How to complete this task:
Ignoring every picture, transcribe the data in full as it stands.

▼

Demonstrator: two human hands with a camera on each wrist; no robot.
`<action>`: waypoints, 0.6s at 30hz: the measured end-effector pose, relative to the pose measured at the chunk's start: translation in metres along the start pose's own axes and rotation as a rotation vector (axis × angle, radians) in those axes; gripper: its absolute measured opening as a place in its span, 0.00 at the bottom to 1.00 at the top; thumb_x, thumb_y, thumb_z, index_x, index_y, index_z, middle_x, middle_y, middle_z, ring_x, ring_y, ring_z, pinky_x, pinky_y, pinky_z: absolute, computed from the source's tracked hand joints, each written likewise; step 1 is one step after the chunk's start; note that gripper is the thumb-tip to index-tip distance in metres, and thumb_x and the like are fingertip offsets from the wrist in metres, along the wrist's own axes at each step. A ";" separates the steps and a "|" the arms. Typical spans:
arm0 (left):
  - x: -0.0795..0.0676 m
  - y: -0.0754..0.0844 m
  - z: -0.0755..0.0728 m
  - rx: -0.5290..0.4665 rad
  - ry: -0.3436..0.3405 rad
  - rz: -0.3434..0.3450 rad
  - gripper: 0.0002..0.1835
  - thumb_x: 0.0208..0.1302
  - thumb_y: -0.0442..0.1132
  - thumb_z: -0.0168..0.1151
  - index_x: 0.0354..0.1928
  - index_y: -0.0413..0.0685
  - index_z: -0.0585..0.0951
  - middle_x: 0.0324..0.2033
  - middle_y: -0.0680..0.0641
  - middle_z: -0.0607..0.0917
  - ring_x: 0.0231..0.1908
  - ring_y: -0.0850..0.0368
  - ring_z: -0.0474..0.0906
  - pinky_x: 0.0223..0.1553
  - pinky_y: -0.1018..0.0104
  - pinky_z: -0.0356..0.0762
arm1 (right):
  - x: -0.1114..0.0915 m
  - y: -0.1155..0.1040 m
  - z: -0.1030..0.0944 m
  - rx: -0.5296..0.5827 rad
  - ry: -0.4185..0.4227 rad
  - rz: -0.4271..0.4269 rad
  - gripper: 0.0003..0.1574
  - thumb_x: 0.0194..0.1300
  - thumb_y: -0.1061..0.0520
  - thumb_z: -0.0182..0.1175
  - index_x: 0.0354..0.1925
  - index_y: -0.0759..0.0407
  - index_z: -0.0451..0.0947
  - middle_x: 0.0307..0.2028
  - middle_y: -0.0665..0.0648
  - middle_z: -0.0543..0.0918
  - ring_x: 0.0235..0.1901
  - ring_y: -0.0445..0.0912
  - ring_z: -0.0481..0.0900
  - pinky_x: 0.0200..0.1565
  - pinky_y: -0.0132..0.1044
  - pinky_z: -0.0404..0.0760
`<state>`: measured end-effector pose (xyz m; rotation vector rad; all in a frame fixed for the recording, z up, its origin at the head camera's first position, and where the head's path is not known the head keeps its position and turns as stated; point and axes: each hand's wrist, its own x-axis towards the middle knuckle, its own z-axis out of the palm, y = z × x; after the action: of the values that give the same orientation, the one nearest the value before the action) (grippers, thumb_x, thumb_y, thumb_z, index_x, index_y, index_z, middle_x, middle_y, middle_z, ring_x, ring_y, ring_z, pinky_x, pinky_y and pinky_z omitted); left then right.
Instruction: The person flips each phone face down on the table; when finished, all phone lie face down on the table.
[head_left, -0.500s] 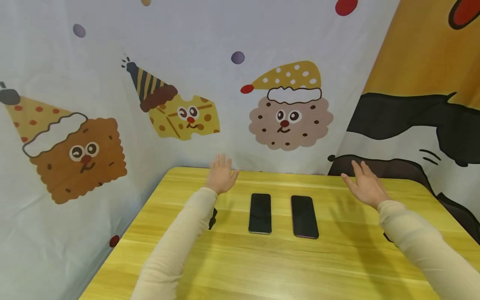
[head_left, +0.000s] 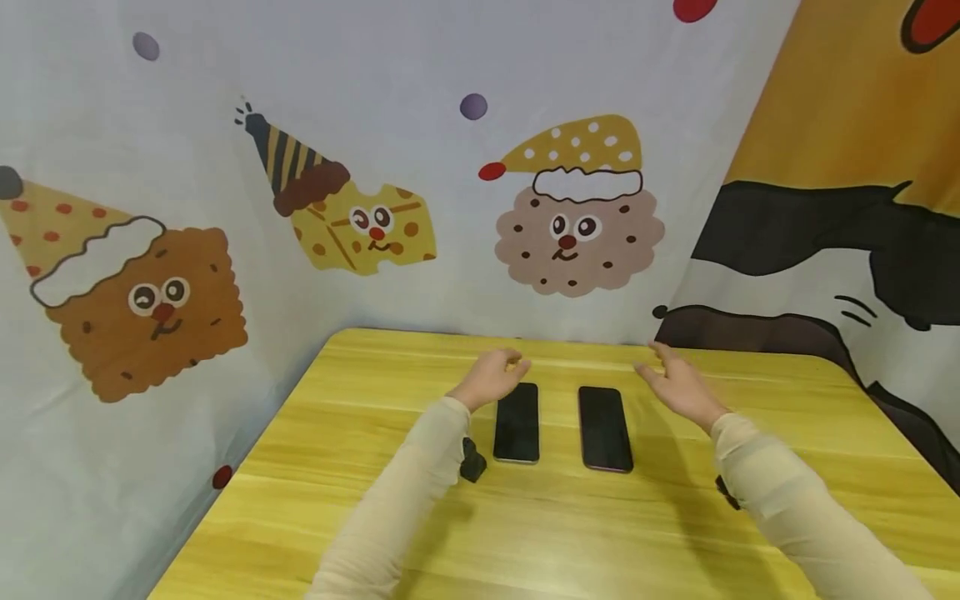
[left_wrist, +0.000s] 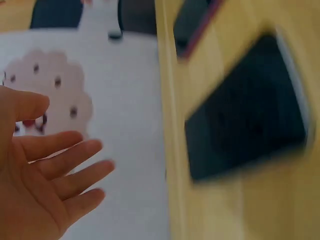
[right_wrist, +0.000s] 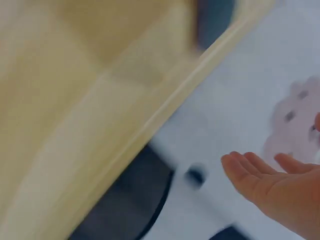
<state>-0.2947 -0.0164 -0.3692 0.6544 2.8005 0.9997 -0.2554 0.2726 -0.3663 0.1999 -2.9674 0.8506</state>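
Note:
Two black-screened smartphones lie side by side on the wooden table. Over the top end of the left phone [head_left: 517,425] hovers my left hand [head_left: 489,379], empty, its fingers loosely bent. In the left wrist view those fingers are spread apart beside the blurred phone [left_wrist: 250,110]. My right hand [head_left: 681,388] is raised beyond and to the right of the right phone [head_left: 605,429], which has a thin reddish edge. Nothing is held by the right hand, whose fingers look relaxed in the right wrist view [right_wrist: 275,185].
The yellow wood table [head_left: 525,533] meets a cloth backdrop [head_left: 420,308] printed with cartoon snacks at its far edge. Small black wrist mounts [head_left: 472,461] show under the sleeves.
Both hands have moved inward toward the phones, the left going right and the right going left, and sit slightly lower in view. The phones lie in place.

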 end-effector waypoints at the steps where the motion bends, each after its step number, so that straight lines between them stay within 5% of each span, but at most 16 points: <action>1: -0.002 0.005 0.007 -0.034 -0.028 0.008 0.24 0.68 0.49 0.43 0.58 0.41 0.69 0.55 0.43 0.74 0.54 0.49 0.71 0.53 0.58 0.72 | -0.002 -0.008 0.007 0.026 -0.010 -0.012 0.43 0.67 0.39 0.38 0.66 0.67 0.45 0.61 0.75 0.56 0.55 0.69 0.62 0.52 0.61 0.65; 6: -0.006 0.026 0.045 -0.094 -0.141 0.005 0.24 0.68 0.50 0.41 0.58 0.43 0.70 0.55 0.46 0.75 0.54 0.52 0.72 0.52 0.60 0.73 | -0.014 -0.040 0.034 0.071 -0.096 -0.076 0.41 0.65 0.37 0.42 0.65 0.64 0.54 0.61 0.70 0.62 0.57 0.64 0.64 0.52 0.58 0.68; 11: 0.001 0.032 0.081 -0.068 -0.166 -0.071 0.21 0.68 0.46 0.43 0.53 0.38 0.74 0.51 0.44 0.78 0.46 0.53 0.77 0.44 0.62 0.76 | -0.014 -0.036 0.051 -0.017 -0.225 -0.006 0.37 0.66 0.43 0.44 0.63 0.67 0.56 0.59 0.70 0.66 0.56 0.62 0.66 0.53 0.55 0.69; 16: 0.010 0.032 0.110 0.279 -0.180 -0.055 0.16 0.64 0.43 0.47 0.35 0.45 0.83 0.48 0.47 0.80 0.59 0.51 0.66 0.63 0.59 0.59 | -0.012 -0.017 0.062 -0.091 -0.284 0.090 0.34 0.66 0.51 0.45 0.63 0.71 0.55 0.59 0.73 0.64 0.57 0.64 0.64 0.54 0.56 0.67; 18: 0.012 0.033 0.119 0.413 -0.211 -0.037 0.16 0.65 0.45 0.46 0.36 0.50 0.84 0.53 0.50 0.77 0.66 0.50 0.53 0.68 0.54 0.44 | -0.012 -0.011 0.066 -0.077 -0.296 0.124 0.34 0.66 0.51 0.45 0.63 0.72 0.54 0.60 0.74 0.61 0.58 0.66 0.61 0.56 0.57 0.65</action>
<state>-0.2666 0.0808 -0.4406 0.6964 2.8289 0.3181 -0.2426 0.2297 -0.4174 0.1509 -3.3134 0.7772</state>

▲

Solution below:
Demonstrator: two human hands with a camera on each wrist; no robot.
`<action>`: waypoints, 0.6s at 30hz: the measured end-effector pose, relative to the pose measured at the chunk's start: translation in metres along the start pose's own axes and rotation as a rotation vector (axis × angle, radians) in those axes; gripper: its absolute measured opening as a place in its span, 0.00 at the bottom to 1.00 at the top; thumb_x, thumb_y, thumb_z, index_x, index_y, index_z, middle_x, middle_y, middle_z, ring_x, ring_y, ring_z, pinky_x, pinky_y, pinky_z: absolute, computed from the source's tracked hand joints, each written likewise; step 1 is one step after the chunk's start; note that gripper is the thumb-tip to index-tip distance in metres, and thumb_x and the like are fingertip offsets from the wrist in metres, along the wrist's own axes at each step. A ";" separates the steps and a "|" the arms. Typical spans:
arm0 (left):
  - x: -0.0795..0.0676 m
  - y: -0.0754..0.0844 m
  - z: -0.0755..0.0728 m
  - rx: -0.5290..0.4665 rad
  - ry: -0.3436..0.3405 rad
  - rz: -0.3434..0.3450 rad
  - gripper: 0.0002..0.1835
  - thumb_x: 0.0208..0.1302
  - thumb_y: -0.0442..0.1132
  - thumb_z: -0.0168..0.1151
  - index_x: 0.0354..0.1928
  - index_y: -0.0413..0.0685
  - index_z: -0.0585..0.0951
  - middle_x: 0.0324..0.2033
  - middle_y: -0.0680..0.0641
  - middle_z: -0.0607..0.0917
  - ring_x: 0.0231..0.1908
  - ring_y: -0.0850..0.0368
  - ring_z: -0.0474..0.0906
  - pinky_x: 0.0223..0.1553
  - pinky_y: -0.1018..0.0104
  - pinky_z: -0.0356..0.0762
arm1 (right):
  - x: -0.1114..0.0915 m
  - y: -0.1155..0.1040 m
  - z: -0.1030..0.0944 m
  - rx: -0.5296..0.5827 rad
  - ry: -0.4185..0.4227 rad
  - rz: -0.4271..0.4269 rad
  - gripper: 0.0003..0.1574
  - thumb_x: 0.0194..0.1300
  - thumb_y: -0.1061..0.0520
  - thumb_z: -0.0182..0.1175
  - index_x: 0.0354..0.1925
  - index_y: -0.0759..0.0407
  - index_z: -0.0451..0.0947
  - middle_x: 0.0307..0.2028
  - middle_y: -0.0665..0.0648
  - middle_z: -0.0543..0.0918
  - ring_x: 0.0235..0.1901
  - ring_y: -0.0445..0.0912
  - ring_z: -0.0481..0.0900
  - pinky_x: 0.0200..0.1565
  - pinky_y: -0.0132..0.1044
  - pinky_z: -0.0404..0.0760
`<state>`: measured end-effector pose (xyz m; rotation vector rad; all in a frame fixed for the recording, z up, its origin at the head camera's first position, and where the head's path is not known the head keeps its position and turns as stated; point and axes: each hand's wrist, its own x-axis towards the middle knuckle, its own z-axis out of the palm, y = z × x; after the action: of the values that give the same orientation, the one nearest the value before the action) (grippers, thumb_x, thumb_y, thumb_z, index_x, index_y, index_z, middle_x, middle_y, middle_z, ring_x, ring_y, ring_z, pinky_x, pinky_y and pinky_z omitted); left then right.
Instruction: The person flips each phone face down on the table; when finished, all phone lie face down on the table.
[head_left, -0.500s] 
[head_left, +0.000s] 
[left_wrist, +0.000s] 
[right_wrist, +0.000s] 
<state>-0.2947 -0.0164 -0.3692 0.6544 2.8005 0.9997 -0.2554 0.2726 -0.3663 0.1999 -2.9674 0.8506</state>
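Note:
Two black-screened smartphones lie side by side on the wooden table. Over the top end of the left phone [head_left: 517,425] hovers my left hand [head_left: 489,379], empty, its fingers loosely bent. In the left wrist view those fingers are spread apart beside the blurred phone [left_wrist: 250,110]. My right hand [head_left: 681,388] is raised beyond and to the right of the right phone [head_left: 605,429], which has a thin reddish edge. Nothing is held by the right hand, whose fingers look relaxed in the right wrist view [right_wrist: 275,185].
The yellow wood table [head_left: 525,533] meets a cloth backdrop [head_left: 420,308] printed with cartoon snacks at its far edge. Small black wrist mounts [head_left: 472,461] show under the sleeves.
Both hands have moved inward toward the phones, the left going right and the right going left, and sit slightly lower in view. The phones lie in place.
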
 end-effector waypoints at the steps where the motion bends, each after its step number, so that straight lines between them stay within 5% of each span, but at most 16 points: <action>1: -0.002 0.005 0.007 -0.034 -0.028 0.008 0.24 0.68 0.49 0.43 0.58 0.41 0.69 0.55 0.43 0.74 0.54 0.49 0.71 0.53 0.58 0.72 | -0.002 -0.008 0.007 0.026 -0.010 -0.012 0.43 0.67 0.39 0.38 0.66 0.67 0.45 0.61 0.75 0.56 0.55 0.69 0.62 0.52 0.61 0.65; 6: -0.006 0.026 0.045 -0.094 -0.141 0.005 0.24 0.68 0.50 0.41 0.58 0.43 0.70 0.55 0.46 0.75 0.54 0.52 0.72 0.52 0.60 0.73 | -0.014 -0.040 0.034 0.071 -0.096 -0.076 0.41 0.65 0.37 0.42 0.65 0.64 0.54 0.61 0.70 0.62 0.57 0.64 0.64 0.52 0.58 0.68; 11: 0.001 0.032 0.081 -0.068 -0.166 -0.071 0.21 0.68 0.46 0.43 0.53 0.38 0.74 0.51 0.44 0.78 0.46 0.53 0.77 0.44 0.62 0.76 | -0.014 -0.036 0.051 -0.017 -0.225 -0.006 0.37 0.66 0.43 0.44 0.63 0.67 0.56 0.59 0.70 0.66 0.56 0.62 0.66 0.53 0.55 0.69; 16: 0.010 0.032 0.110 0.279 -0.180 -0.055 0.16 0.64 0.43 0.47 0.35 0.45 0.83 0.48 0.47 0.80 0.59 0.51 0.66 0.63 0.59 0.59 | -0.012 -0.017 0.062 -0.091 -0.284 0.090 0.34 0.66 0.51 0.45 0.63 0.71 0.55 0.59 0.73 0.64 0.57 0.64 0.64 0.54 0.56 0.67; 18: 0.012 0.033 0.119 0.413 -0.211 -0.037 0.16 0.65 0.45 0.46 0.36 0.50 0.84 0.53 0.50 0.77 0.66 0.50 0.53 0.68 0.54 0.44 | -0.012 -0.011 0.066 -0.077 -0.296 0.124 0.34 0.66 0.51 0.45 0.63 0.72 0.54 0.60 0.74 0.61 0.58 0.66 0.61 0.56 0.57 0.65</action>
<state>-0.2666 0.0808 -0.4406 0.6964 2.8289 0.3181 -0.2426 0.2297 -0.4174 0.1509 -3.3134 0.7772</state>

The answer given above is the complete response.